The Ready Reserve consists of units or Reserves, or both, liable for active duty as provided in sections 672 and 673 of this title. * * *

§ 593. COMMISSIONED OFFICERS: appointment, how made; term

(a) Appointments of Reserves in commissioned grades below general officer and flag officer, * * * shall be made by the President alone.
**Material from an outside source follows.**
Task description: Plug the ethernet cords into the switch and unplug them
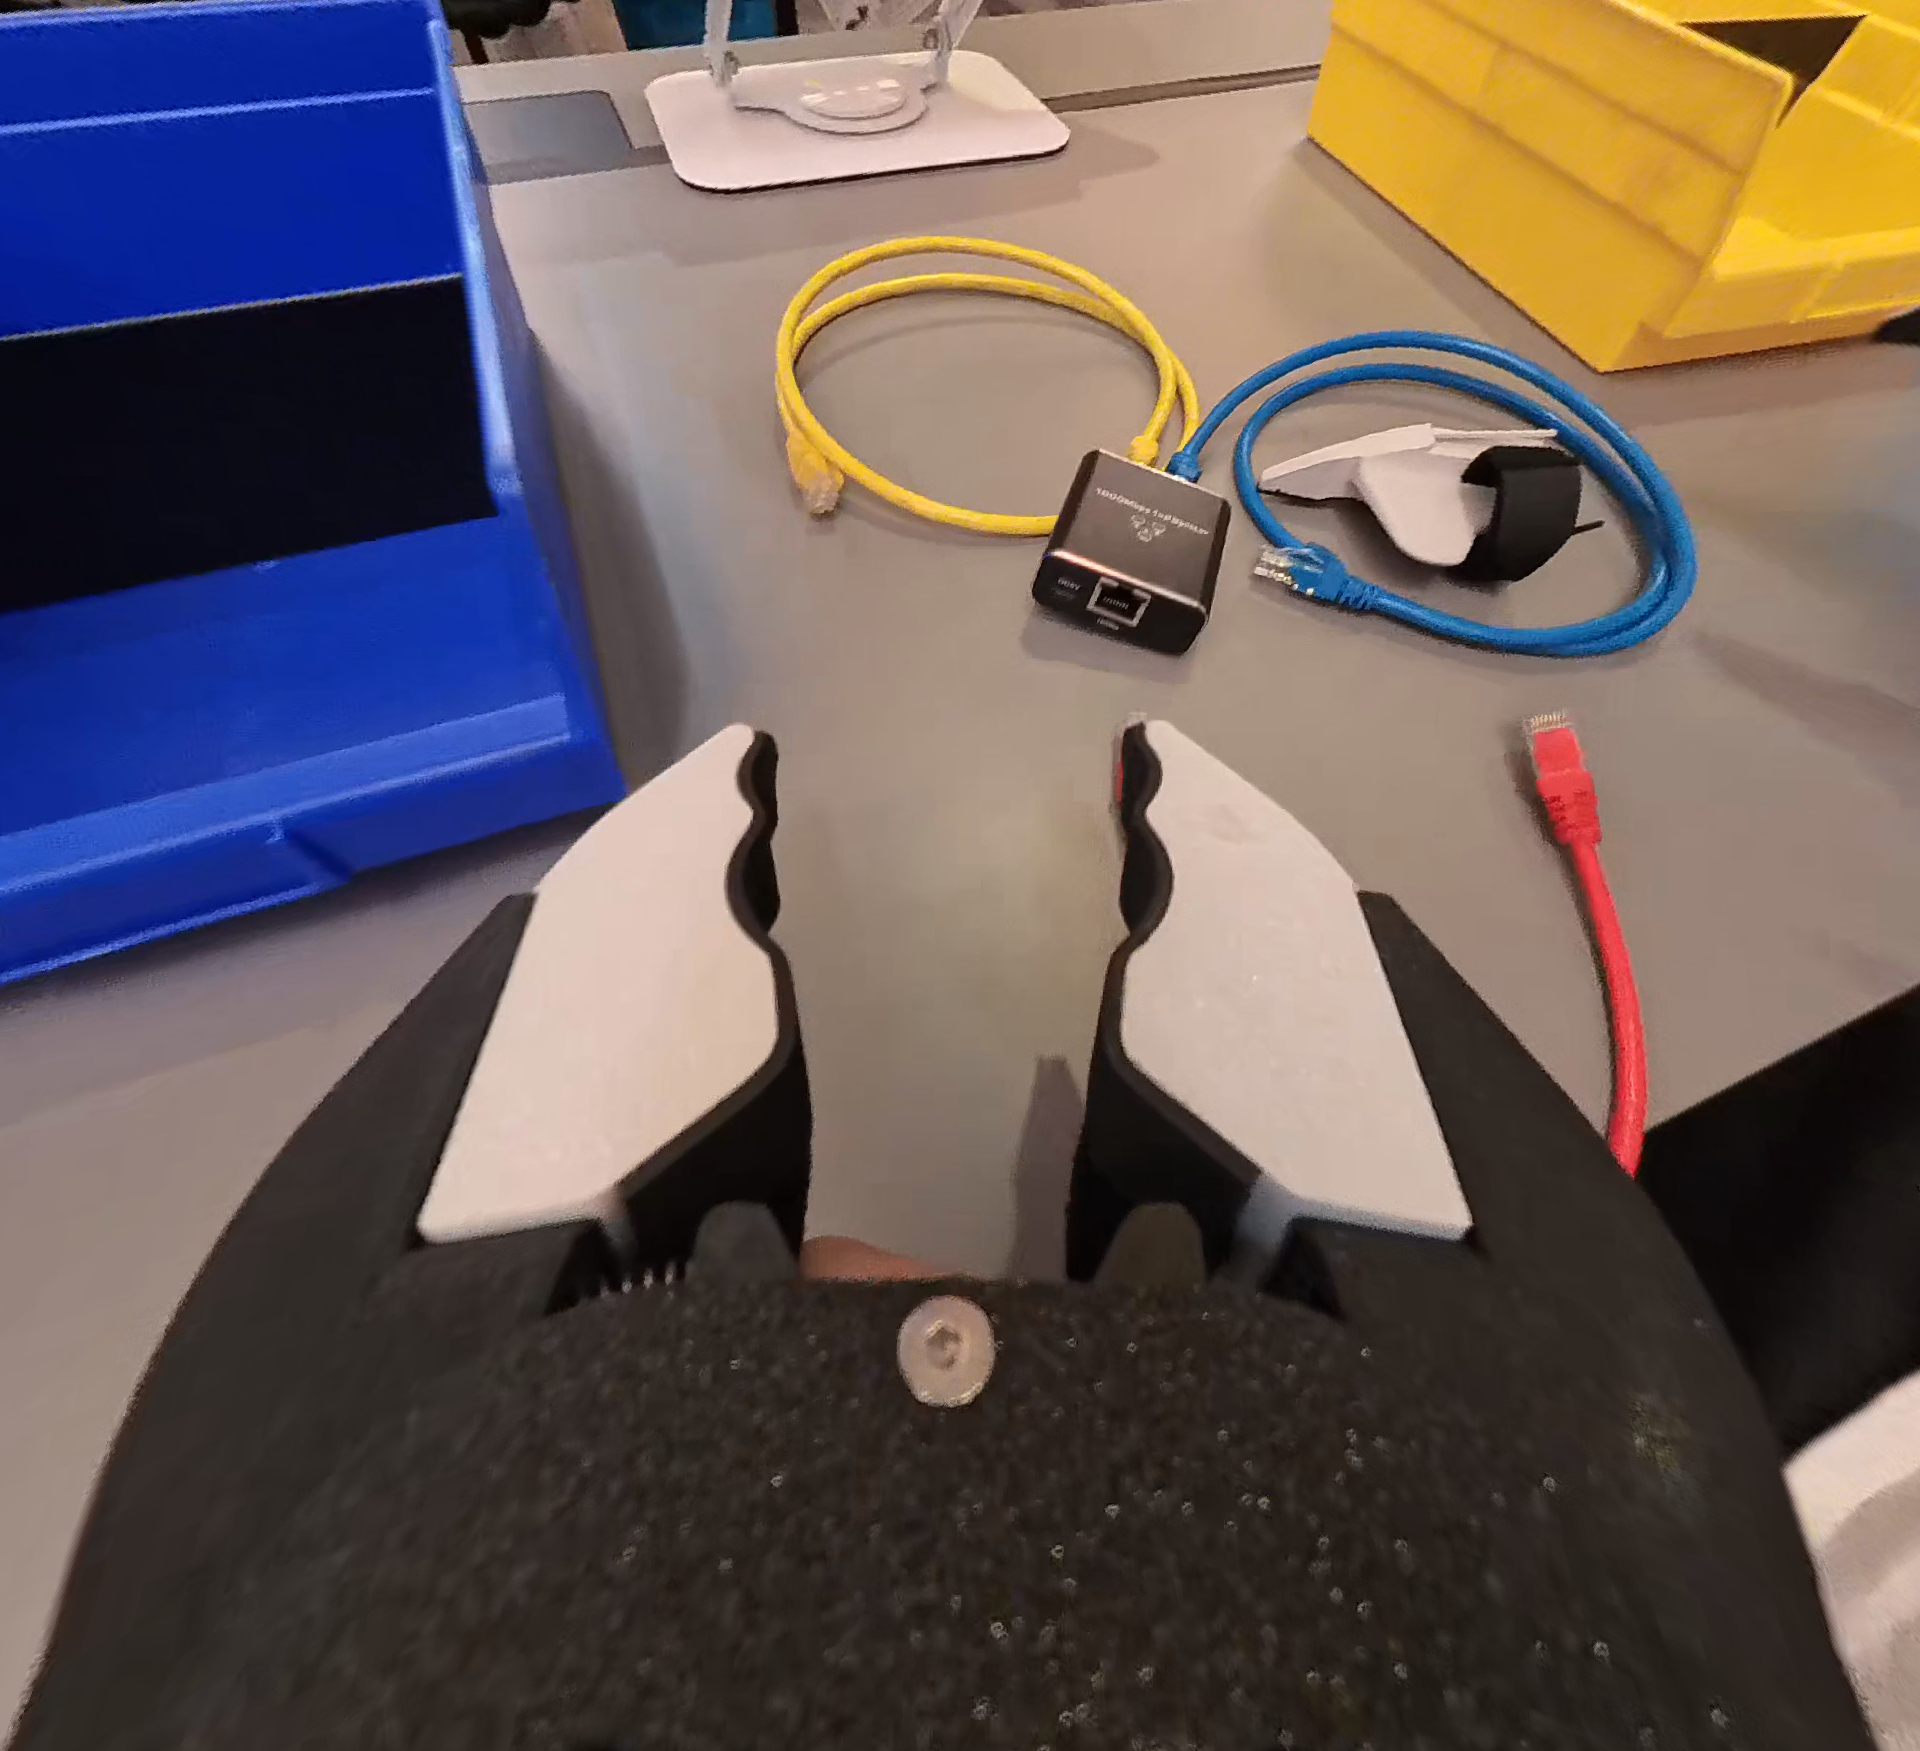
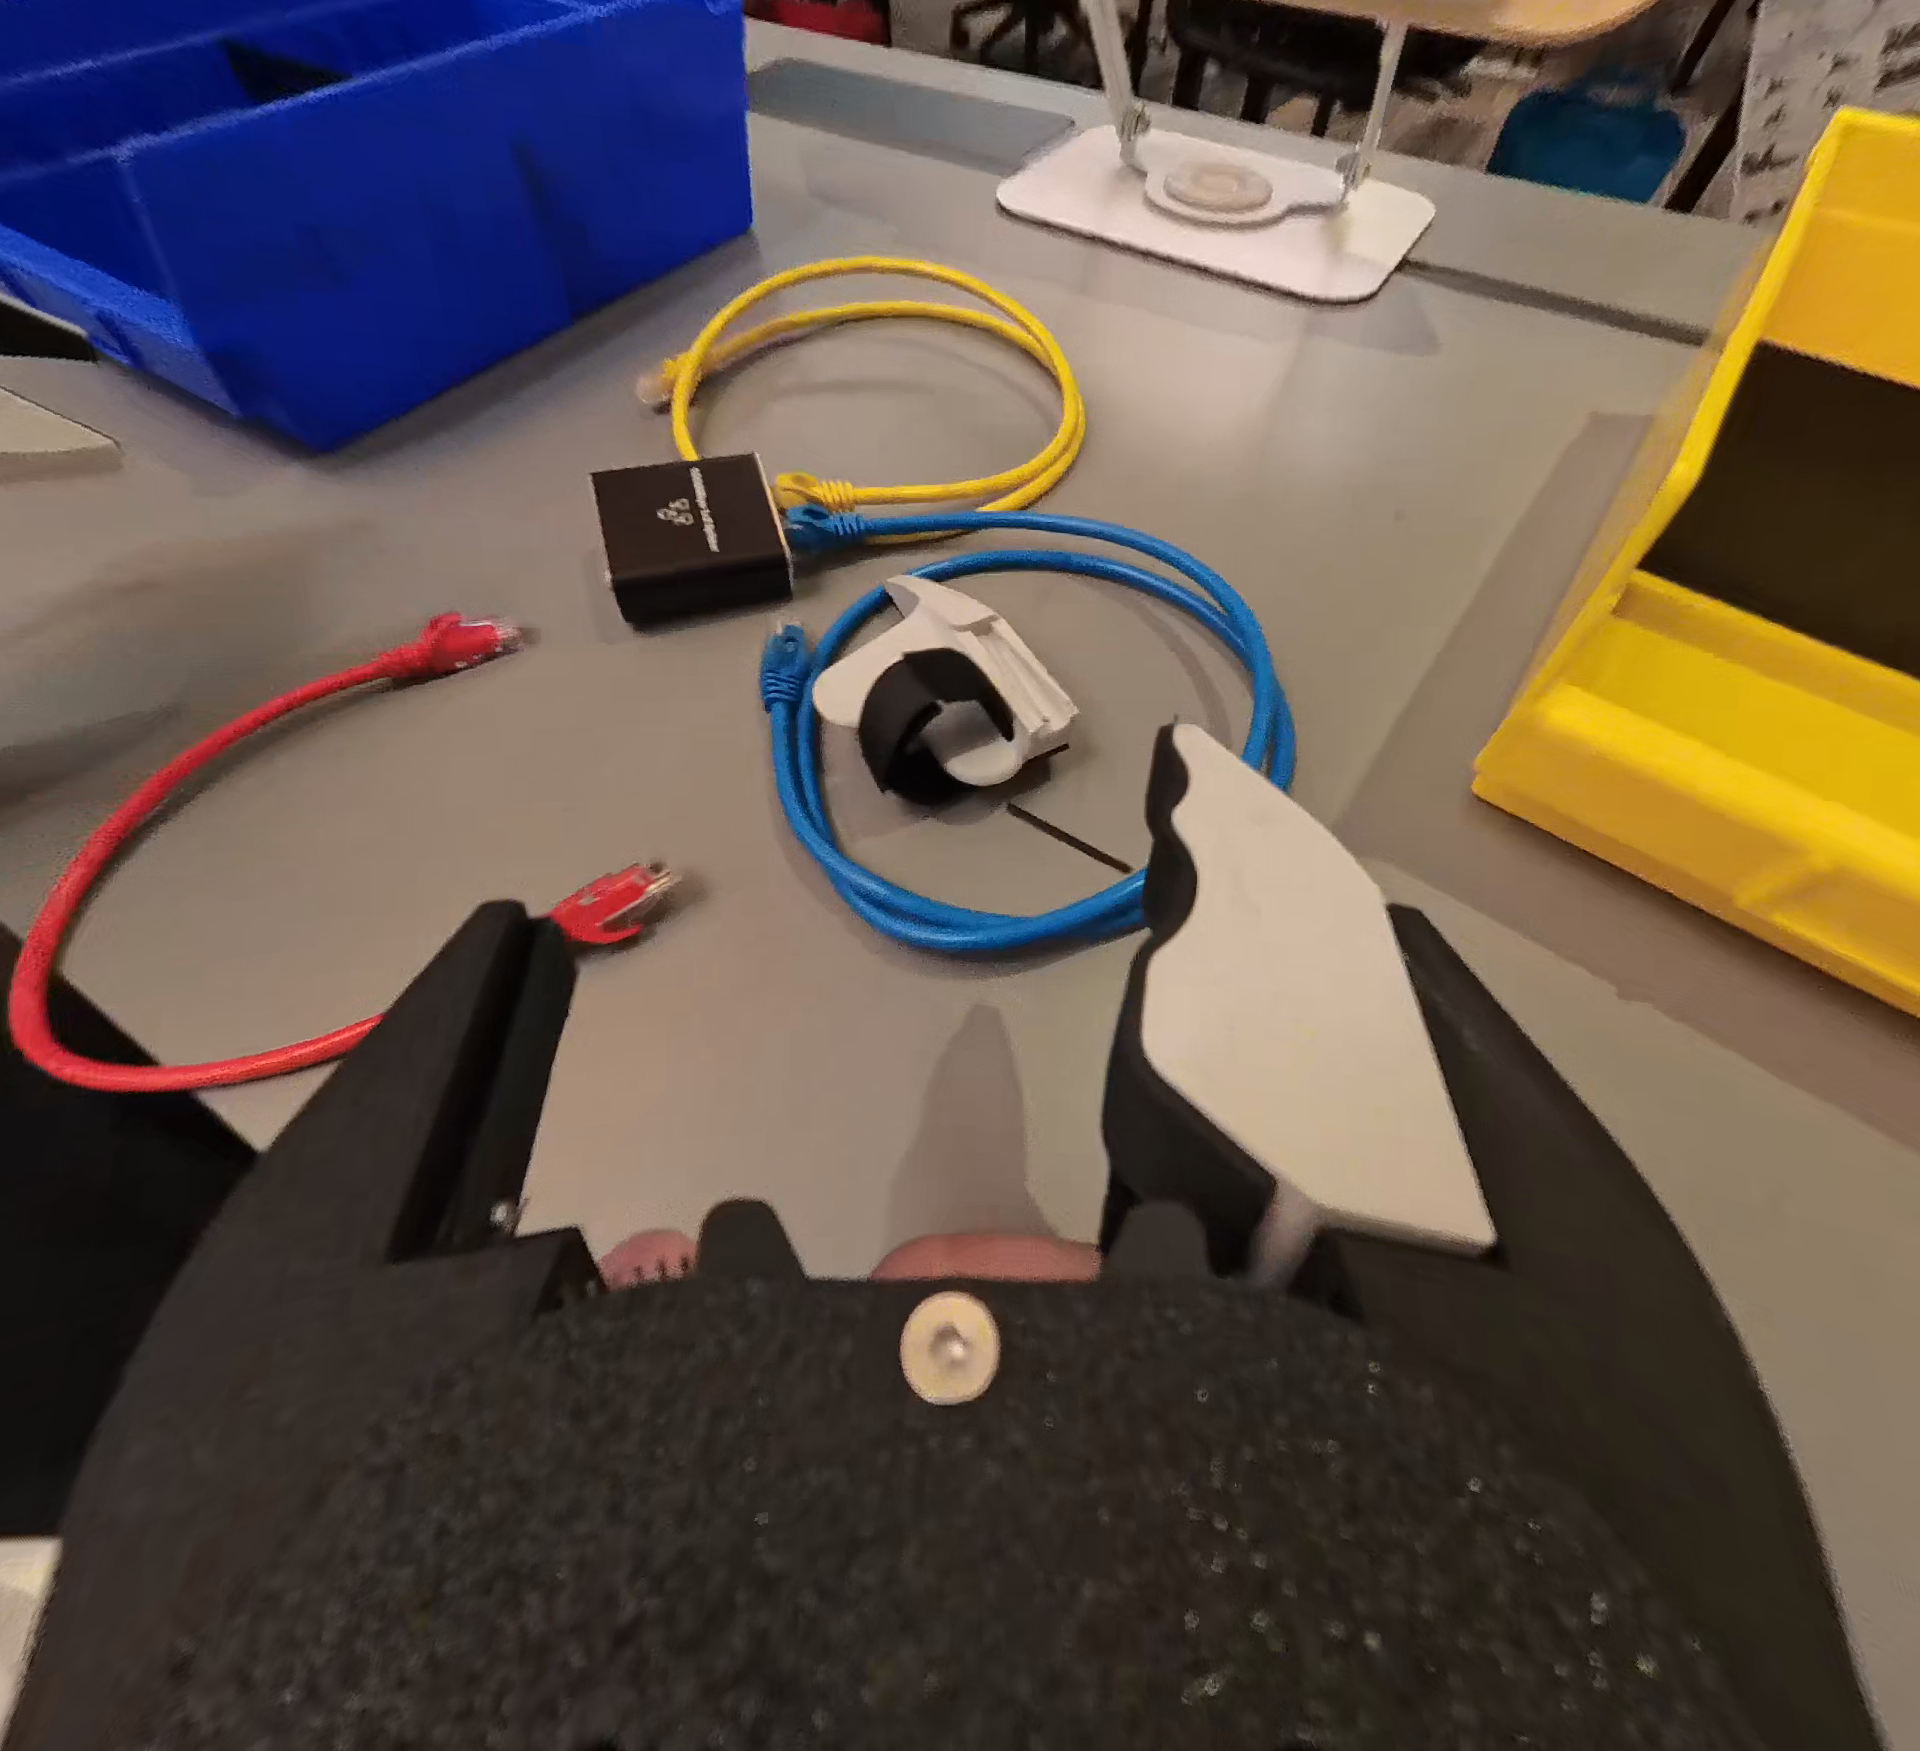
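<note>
The small black box-shaped switch [image 1: 1132, 553] sits mid-table with yellow [image 1: 977, 382] and blue [image 1: 1475, 496] cords plugged in behind it, while the red cord [image 2: 156, 870] lies loose. Left gripper [image 1: 945, 745] gapes wide, empty. Right gripper [image 2: 862, 828] has one finger detached [image 2: 935, 693] onto the table, so gripping likely fails. Bins crowd both sides.

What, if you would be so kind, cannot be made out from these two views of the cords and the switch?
- Red cord, left wrist view: its lower run is hidden behind the left gripper.
- Switch, right wrist view: the single-port face is turned away.
- Blue cord, right wrist view: part of the loop is behind the right gripper's finger.
- Blue bin, left wrist view: cut off by the left edge.
</note>
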`<state>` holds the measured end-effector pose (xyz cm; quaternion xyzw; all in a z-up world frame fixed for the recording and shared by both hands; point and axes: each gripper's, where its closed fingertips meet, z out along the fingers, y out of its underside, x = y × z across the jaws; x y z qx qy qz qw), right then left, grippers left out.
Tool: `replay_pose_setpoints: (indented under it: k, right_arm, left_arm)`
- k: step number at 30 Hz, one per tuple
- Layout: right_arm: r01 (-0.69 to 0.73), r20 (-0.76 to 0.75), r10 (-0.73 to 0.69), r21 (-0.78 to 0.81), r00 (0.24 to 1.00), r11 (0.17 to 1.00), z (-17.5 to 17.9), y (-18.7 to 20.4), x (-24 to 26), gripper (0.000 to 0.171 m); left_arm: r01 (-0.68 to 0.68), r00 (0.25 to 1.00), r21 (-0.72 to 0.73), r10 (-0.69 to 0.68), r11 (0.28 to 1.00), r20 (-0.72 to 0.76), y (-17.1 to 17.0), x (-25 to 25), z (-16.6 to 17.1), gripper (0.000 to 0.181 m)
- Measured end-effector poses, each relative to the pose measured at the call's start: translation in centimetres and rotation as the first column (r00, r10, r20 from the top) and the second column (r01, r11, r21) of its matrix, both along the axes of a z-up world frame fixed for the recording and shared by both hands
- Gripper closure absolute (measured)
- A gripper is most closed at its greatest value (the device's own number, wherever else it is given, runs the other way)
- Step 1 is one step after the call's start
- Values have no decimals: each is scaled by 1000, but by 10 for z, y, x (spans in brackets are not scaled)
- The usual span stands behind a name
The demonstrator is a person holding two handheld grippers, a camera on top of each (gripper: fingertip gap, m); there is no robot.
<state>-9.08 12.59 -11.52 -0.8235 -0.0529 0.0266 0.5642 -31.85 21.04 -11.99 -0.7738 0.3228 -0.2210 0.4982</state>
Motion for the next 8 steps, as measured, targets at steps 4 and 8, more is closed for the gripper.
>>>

Appointments of Reserves as general and flag officers shall be made by the President, by and with the advice and consent of the Senate * * *

* * * * * *


(a) In time of national emergency declared by the President after January 1, 1953, or when otherwise authorized by law, an authority designated by the Secretary concerned may, without the consent of the persons concerned, order any unit, and any member not assigned to a unit organized to serve as a unit, in the Ready Reserve under the jurisdiction of that Secretary to active duty * * *

* * * * * *


A member in the Retired Reserve may, if qualified, be ordered to active duty without his consent * * *


Any person who has qualified for retired pay under chapter 67 of this title may, with his consent and by order of the Secretary concerned, be retained on active duty, or in service in a reserve component * * *

* * * * * *


(a) Except as provided in subsection (c), a person is entitled, upon application, to retired pay computed under section 1401 of this title, if —

(1) he is at least 60 years of age;

(2) he has performed at least 20 years of service computed under section 1332 of this title;

* * * * * *


(a) To be eligible under this chapter for (1) consideration for promotion, * * * or (3) promotion, a reserve commissioned officer must be in an active status.

* * * * * *


(a) A reserve commissioned officer on active duty (other than for training) who is promoted to a reserve grade that is higher than the grade in which he is serving may not serve on active duty in the reserve grade to which he is promoted and is not entitled to the rank, pay, or allowances of that higher grade unless he is ordered to serve on active duty in that higher grade or is temporarily promoted to that higher grade.

* * * * * *


A retired commissioned officer of the Air Force who is on active duty is considered, for all purposes except promotion, to be an officer of the organization to which he is assigned.

* * * * * *


(a) After June 30, 1960, each officer in an active status in the reserve grade of first lieutenant, captain, or major, * * * and each officer in an active status in the reserve grade of lieutenant colonel who is not on a recommended list for promotion to the reserve grade of colonel, shall, 30 days after he completes 28 years of service computed under section 8853 of this title —

(1) be transferred to the Retired Reserve, if he is qualified and applies therefor; or

(2) if he is not qualified or does not apply therefor, be discharged from his reserve appointment.